INFORMATION SUPPLIED:
★ ★ ★ ★ ★

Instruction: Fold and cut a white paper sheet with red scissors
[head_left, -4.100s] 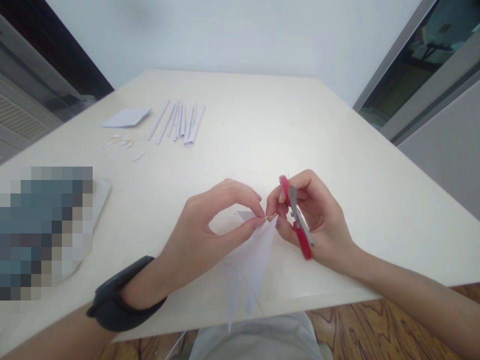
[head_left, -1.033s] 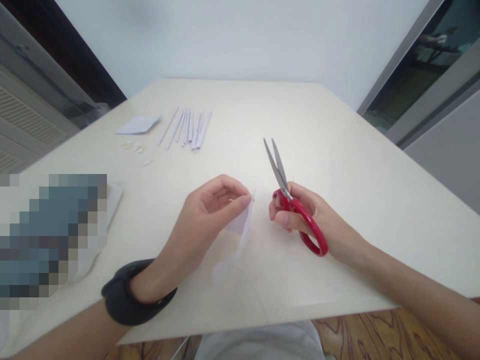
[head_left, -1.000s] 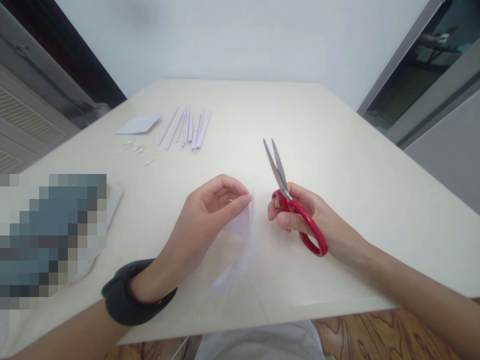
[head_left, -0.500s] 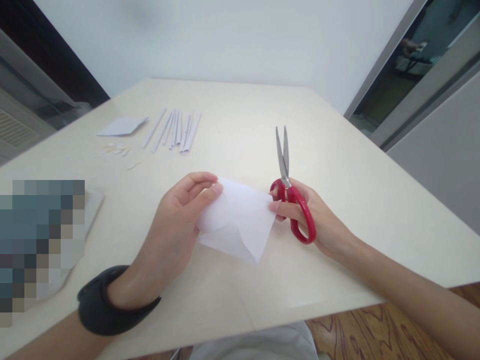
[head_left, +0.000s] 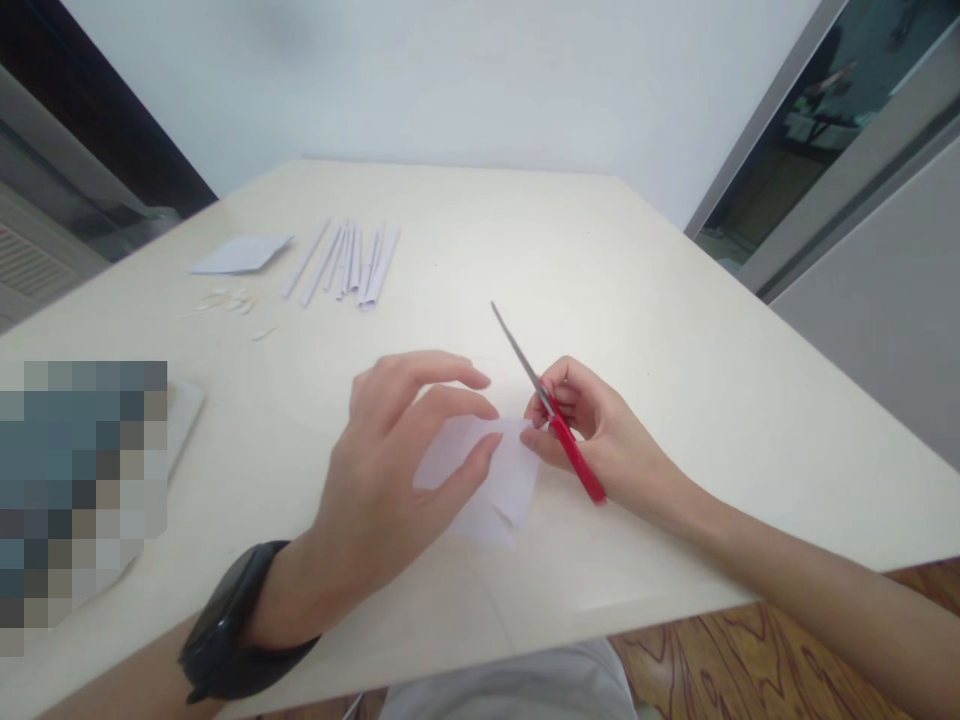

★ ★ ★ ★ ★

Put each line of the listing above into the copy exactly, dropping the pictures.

WRITTEN RESPONSE:
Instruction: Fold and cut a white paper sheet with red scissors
[head_left, -4.100s] 
[head_left, -1.033s] 
[head_left, -1.000s] 
[head_left, -0.500s] 
[head_left, +0.000s] 

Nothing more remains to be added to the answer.